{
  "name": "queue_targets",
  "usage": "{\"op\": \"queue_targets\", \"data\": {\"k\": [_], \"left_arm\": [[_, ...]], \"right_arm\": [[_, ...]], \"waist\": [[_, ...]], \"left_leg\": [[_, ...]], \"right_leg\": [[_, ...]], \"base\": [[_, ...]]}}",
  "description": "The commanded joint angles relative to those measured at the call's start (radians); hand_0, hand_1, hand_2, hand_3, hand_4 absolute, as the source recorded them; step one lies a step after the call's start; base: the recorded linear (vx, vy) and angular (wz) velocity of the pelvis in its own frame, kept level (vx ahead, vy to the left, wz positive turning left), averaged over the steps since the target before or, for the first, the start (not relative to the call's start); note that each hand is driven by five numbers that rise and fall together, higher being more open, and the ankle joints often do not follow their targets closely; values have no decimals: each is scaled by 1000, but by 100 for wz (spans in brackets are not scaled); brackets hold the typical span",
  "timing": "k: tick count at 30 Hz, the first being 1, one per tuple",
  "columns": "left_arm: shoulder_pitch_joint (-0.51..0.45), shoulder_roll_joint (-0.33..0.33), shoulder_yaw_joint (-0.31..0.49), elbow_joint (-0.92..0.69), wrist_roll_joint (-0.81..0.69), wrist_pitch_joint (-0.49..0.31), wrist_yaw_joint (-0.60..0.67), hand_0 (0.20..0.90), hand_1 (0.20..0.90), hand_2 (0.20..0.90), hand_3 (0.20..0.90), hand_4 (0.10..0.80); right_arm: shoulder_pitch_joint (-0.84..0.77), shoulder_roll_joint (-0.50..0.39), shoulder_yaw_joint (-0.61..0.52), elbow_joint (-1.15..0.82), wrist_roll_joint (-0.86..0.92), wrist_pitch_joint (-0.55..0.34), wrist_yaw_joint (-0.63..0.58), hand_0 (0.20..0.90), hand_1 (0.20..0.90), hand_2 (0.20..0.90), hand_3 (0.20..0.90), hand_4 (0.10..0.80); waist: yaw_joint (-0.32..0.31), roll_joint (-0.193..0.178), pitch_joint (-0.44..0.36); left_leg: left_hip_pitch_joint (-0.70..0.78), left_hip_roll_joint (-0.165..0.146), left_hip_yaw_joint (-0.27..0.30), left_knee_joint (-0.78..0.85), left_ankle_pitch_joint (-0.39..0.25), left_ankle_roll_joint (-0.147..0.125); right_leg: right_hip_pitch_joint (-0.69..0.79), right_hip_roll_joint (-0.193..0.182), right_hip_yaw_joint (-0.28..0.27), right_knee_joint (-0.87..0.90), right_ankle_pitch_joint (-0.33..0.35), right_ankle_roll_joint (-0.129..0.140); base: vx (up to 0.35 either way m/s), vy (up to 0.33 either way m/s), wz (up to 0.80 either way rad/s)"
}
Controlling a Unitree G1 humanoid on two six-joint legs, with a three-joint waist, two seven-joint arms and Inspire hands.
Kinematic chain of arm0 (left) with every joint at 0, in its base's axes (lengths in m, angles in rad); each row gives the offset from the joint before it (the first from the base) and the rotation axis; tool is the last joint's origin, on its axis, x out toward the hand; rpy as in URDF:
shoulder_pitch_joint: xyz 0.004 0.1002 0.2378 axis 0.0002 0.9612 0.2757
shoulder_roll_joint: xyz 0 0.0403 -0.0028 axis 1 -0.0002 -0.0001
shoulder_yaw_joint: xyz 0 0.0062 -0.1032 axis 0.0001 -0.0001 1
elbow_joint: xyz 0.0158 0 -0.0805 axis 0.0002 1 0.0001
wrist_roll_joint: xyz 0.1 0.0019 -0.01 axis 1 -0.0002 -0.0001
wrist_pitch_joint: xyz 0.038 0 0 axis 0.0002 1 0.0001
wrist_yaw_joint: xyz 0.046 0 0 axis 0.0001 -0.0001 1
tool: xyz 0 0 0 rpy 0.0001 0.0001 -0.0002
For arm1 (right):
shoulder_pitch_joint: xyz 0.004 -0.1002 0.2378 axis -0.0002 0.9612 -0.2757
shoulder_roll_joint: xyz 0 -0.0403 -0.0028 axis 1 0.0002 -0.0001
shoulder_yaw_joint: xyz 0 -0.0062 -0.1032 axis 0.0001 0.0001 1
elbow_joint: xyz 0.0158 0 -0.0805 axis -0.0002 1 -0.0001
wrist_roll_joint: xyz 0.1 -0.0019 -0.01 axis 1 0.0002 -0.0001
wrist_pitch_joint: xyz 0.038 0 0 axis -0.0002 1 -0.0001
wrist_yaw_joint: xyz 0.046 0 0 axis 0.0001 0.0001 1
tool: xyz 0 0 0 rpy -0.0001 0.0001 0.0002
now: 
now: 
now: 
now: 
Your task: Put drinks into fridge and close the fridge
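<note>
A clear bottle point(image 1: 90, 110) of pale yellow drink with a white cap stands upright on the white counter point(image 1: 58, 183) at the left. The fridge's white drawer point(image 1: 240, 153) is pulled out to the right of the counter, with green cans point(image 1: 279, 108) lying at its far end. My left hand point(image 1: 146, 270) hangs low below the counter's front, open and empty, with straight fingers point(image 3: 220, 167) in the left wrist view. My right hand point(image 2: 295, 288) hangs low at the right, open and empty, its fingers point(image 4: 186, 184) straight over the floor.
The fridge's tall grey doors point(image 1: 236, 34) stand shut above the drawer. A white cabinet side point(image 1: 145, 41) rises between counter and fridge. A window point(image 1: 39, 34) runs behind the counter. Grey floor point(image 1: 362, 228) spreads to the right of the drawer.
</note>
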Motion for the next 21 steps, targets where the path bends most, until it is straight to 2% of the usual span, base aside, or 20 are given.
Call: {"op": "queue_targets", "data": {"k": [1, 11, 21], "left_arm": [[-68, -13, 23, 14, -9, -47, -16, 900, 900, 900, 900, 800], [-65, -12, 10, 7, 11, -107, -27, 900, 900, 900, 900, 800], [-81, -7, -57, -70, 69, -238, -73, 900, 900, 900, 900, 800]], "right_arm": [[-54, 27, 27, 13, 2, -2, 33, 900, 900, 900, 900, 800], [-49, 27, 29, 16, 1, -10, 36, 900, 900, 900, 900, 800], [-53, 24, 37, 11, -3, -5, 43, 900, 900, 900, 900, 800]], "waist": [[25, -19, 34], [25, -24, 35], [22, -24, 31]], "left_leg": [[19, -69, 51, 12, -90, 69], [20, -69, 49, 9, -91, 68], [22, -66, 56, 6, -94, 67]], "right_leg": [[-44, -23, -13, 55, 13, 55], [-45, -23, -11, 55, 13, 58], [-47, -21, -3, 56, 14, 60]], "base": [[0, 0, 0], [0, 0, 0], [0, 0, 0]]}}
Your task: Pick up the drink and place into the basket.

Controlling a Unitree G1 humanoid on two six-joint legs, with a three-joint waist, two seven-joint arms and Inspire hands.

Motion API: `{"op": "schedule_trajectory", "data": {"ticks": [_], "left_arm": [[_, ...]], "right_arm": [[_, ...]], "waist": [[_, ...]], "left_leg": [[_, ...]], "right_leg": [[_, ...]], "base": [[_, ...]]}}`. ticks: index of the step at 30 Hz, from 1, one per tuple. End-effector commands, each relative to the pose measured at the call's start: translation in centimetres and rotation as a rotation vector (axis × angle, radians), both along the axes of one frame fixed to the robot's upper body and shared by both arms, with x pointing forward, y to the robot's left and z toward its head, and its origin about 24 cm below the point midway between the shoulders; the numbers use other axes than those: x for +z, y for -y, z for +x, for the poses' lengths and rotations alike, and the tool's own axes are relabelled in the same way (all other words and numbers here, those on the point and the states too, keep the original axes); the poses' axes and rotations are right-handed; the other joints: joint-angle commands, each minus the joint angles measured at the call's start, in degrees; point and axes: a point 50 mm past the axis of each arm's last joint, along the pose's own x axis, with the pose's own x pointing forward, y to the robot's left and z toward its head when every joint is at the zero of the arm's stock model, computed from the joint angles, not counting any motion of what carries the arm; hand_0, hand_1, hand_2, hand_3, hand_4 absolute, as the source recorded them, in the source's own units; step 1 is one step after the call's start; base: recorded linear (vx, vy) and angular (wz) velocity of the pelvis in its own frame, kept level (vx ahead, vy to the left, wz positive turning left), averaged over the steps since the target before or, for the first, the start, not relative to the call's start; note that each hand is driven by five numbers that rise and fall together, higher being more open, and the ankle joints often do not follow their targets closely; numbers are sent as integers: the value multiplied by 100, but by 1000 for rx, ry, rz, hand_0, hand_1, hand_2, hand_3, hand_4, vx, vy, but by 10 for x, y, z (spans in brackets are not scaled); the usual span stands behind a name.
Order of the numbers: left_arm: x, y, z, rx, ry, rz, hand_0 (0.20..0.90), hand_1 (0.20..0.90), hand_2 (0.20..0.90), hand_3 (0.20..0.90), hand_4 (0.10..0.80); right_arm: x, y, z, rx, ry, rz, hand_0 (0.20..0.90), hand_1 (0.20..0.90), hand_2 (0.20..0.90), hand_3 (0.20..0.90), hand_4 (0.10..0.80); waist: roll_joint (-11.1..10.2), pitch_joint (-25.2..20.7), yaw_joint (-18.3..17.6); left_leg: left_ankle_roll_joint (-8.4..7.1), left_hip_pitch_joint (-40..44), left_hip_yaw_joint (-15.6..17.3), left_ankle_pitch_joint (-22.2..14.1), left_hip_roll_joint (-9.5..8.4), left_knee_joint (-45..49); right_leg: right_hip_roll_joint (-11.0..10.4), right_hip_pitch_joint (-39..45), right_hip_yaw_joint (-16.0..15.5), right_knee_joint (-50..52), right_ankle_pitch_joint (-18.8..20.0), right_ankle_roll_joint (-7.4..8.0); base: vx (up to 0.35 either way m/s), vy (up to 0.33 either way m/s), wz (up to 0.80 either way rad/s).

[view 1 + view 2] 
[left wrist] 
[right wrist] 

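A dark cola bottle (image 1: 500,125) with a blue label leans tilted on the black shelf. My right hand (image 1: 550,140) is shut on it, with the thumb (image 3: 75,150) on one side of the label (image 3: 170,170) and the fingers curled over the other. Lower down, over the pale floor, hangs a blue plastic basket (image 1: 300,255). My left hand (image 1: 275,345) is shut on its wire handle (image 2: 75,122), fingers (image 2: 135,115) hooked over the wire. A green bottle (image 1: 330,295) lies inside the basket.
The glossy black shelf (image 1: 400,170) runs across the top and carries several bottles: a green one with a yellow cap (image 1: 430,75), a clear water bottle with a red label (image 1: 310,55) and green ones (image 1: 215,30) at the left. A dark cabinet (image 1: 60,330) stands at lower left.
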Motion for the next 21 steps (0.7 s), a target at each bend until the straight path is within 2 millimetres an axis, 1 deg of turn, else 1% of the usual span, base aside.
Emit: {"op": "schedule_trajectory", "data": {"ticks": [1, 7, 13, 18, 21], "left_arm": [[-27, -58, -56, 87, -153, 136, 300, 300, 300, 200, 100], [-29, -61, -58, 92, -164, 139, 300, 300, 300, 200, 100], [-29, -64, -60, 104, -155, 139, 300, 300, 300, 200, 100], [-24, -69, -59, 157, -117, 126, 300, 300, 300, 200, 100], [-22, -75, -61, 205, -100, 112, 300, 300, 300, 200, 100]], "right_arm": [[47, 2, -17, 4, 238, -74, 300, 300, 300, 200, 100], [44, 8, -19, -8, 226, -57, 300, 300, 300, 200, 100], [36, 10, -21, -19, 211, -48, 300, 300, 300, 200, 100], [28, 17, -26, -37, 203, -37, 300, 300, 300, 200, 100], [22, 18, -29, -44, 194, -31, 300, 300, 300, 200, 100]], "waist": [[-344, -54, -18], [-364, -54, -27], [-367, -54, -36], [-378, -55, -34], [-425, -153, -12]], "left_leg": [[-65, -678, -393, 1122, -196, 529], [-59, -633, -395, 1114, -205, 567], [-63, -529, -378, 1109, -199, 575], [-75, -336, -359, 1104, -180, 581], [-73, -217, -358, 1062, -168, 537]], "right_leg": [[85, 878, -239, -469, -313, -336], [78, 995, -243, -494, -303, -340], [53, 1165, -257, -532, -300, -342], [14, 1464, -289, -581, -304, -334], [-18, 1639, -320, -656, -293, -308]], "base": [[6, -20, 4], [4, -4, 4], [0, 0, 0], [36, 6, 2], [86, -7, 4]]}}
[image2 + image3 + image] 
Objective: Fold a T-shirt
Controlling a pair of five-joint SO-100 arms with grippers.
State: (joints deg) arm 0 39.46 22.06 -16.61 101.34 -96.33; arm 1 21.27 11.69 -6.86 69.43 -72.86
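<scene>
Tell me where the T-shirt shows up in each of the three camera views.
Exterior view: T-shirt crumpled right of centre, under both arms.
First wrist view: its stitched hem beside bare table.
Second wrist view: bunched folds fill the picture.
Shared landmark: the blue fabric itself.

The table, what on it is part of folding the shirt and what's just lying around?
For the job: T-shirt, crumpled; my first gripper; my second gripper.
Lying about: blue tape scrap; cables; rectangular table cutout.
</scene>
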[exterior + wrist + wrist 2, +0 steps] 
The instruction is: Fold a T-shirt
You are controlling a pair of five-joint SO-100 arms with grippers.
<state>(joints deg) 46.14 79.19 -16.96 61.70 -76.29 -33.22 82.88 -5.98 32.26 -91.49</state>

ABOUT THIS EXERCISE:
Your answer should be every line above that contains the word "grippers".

RESULT BELOW:
Controlling a pair of five-joint SO-100 arms with grippers.
You are controlling a pair of five-joint SO-100 arms with grippers.

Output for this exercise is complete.